With find_sum_recursive:
3335462 function calls (2223643 primitive calls) in 14.137 seconds
Ordered by: internal time
ncalls tottime percall cumtime percall filename:lineno(function)
1111820/1 13.608 0.000 14.137 14.137 <ipython-input-46-7488a6455e38>:1(find_sum_recursive)
1111820 0.422 0.000 0.422 0.000 {range}
1111820 0.108 0.000 0.108 0.000 {len}
1 0.000 0.000 14.137 14.137 <string>:1(<module>)
1 0.000 0.000 0.000 0.000 {method 'disable' of '_lsprof.Profiler' objects}
And now with find_sum_realDP:
736 function calls (7 primitive calls) in 0.007 seconds
Ordered by: internal time
ncalls tottime percall cumtime percall filename:lineno(function)
730/1 0.007 0.000 0.007 0.007 <ipython-input-155-4a624e5a99b7>:9(find_sum_realDP_do)
1 0.000 0.000 0.007 0.007 <ipython-input-155-4a624e5a99b7>:1(find_sum_realDP)
1 0.000 0.000 0.000 0.000 {numpy.core.multiarray.zeros}
1 0.000 0.000 0.007 0.007 <string>:1(<module>)
2 0.000 0.000 0.000 0.000 {len}
1 0.000 0.000 0.000 0.000 {method 'disable' of '_lsprof.Profiler' objects}
So we have less than 1/1000th of the calls, and run in less than 1/2000th of the time.

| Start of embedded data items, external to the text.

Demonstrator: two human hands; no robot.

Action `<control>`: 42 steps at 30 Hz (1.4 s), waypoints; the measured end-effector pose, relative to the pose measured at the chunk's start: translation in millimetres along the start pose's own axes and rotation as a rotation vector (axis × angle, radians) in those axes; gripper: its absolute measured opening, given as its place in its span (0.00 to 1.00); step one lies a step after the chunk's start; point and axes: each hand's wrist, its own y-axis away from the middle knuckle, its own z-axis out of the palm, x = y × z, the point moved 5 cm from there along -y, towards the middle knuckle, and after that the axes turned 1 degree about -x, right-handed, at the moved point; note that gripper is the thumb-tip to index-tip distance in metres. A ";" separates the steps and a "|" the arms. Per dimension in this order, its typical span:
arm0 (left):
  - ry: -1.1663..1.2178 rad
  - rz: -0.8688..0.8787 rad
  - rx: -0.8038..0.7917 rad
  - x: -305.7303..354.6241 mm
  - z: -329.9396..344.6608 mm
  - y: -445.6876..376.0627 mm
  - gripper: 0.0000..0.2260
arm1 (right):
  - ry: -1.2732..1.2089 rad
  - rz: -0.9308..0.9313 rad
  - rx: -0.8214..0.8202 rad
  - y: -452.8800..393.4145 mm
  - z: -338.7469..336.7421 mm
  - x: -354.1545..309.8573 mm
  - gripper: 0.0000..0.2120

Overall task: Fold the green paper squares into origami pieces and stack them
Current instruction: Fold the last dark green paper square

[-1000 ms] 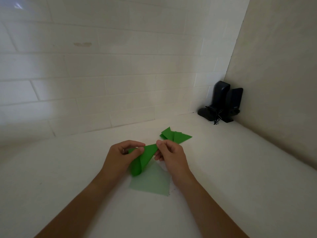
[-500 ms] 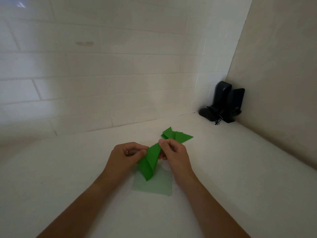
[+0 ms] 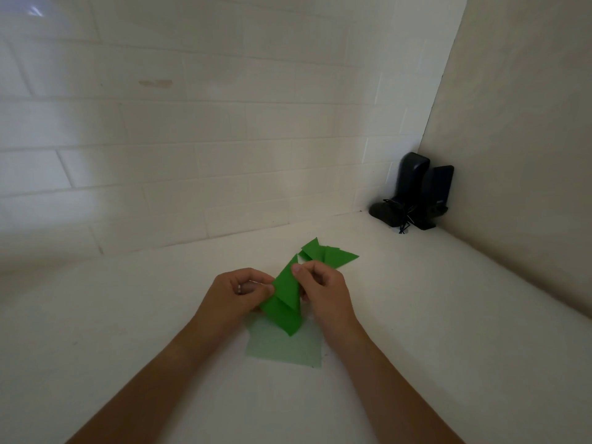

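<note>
My left hand [image 3: 238, 291] and right hand [image 3: 323, 291] each keep a pinching grip on the folded green paper [image 3: 286, 302], held just above a pale green square [image 3: 285, 347] on the table [image 3: 448, 315]; folded pieces [image 3: 326, 254] lie just beyond.

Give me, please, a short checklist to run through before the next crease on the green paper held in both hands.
1. Left hand grips the folded green paper: ok.
2. Right hand pinches its upper edge: ok.
3. Edges lined up for a clean crease: cannot tell, fingers hide them.
4. Pale green sheet lies flat on the white surface beneath: ok.
5. Pile of folded pieces sits apart from the hands, beyond them: ok.
6. Black device in the corner is out of the way: ok.
</note>
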 end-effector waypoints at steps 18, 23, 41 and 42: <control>0.068 -0.015 0.083 3.1 -2.4 1.6 0.05 | 0.087 -0.037 -0.076 -1.8 5.1 5.4 0.15; 0.083 -0.010 0.114 4.2 -3.7 2.0 0.05 | 0.047 -0.036 -0.093 -1.0 5.7 3.0 0.13; 0.114 0.029 0.146 4.5 -10.2 0.2 0.04 | 0.034 -0.019 -0.139 -1.7 6.7 5.2 0.14; 0.121 0.029 0.157 4.1 -11.5 -0.2 0.04 | 0.033 -0.013 -0.149 -1.2 7.3 4.6 0.14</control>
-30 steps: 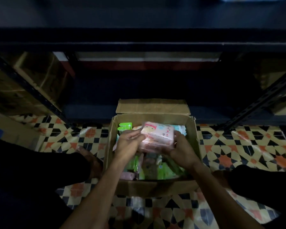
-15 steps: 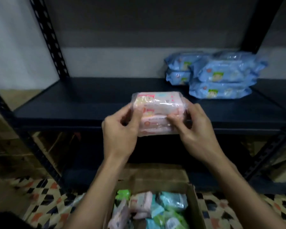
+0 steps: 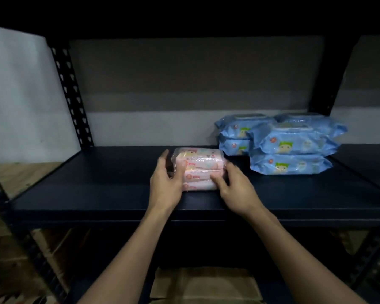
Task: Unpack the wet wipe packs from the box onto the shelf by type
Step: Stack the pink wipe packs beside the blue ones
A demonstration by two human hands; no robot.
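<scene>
Dark blue metal shelf [image 3: 97,194] spans mid-frame, grey wall behind. Stacked blue plastic wet wipe packs [image 3: 290,148] sit centre-right. Pink film-wrapped bundle of wet wipe packs [image 3: 198,170] rests on the shelf at centre; left hand [image 3: 166,185] and right hand [image 3: 235,189] grasp its ends, fingers curled.

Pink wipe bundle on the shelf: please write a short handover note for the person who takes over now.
Left hand and right hand: each grips one end of the pink wipe bundle.
Bundle: sits on the shelf, just left of the blue packs.
Done: blue packs stacked at the right.
Left: release the pink bundle; box contents are out of view.
</scene>
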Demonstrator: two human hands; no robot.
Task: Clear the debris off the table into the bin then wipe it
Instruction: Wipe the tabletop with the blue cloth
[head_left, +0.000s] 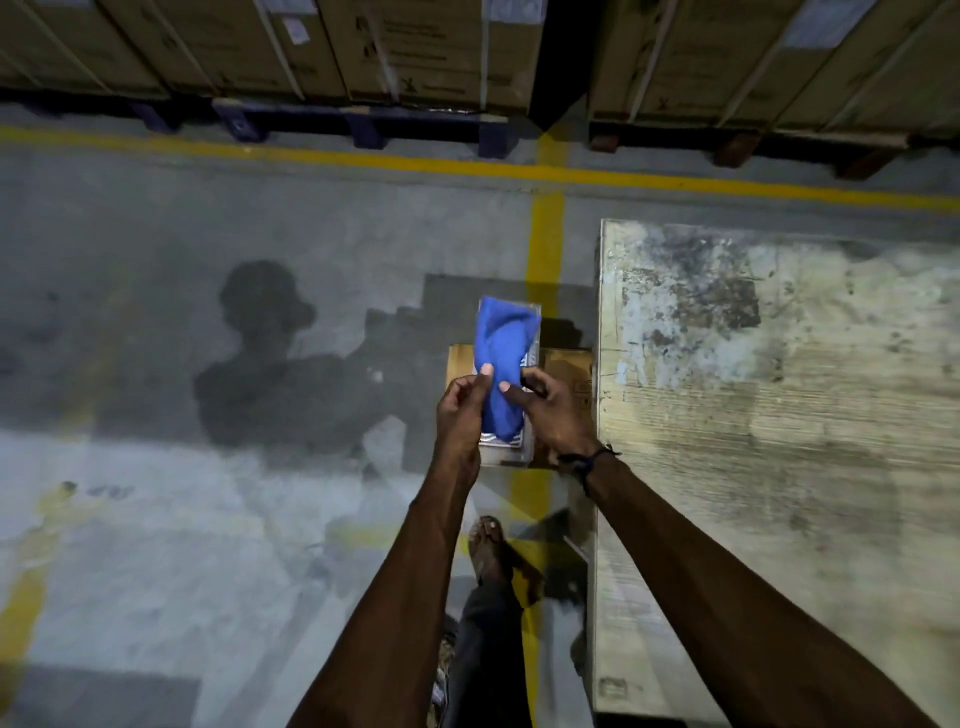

Of course, the bigger a list you use, the better the DP algorithm will work. On my computer, running with sum_to_find of 15 and a list of 600 random numbers from 1 to 8, realDP only takes 0.09 seconds, and has less than 10,000 function calls; it's around this point that the 64-bit integers I'm using start overflowing and we have all sorts of other problems. Needless to say, the recursive algorithm would never be able to handle a list anywhere near that size before the computer stopped functioning, either from the materials inside it breaking down or the heat death of the universe.
One thing is that your code does much list copying. It would be faster if it just passed index or indices to define a “window view” and not to copy the lists all over. For the first method you can easily add a parametr starting_index and use it in your for loop. In the second method, your write number_list[:].pop() and copy whole list just to get the last element which you could simply do as number_list[-1]. You could also add a parameter ending_index and use it in your test (len(number_list) == ending_index instead of number_list != [], btw even just plain number_list is better than testing against empty list).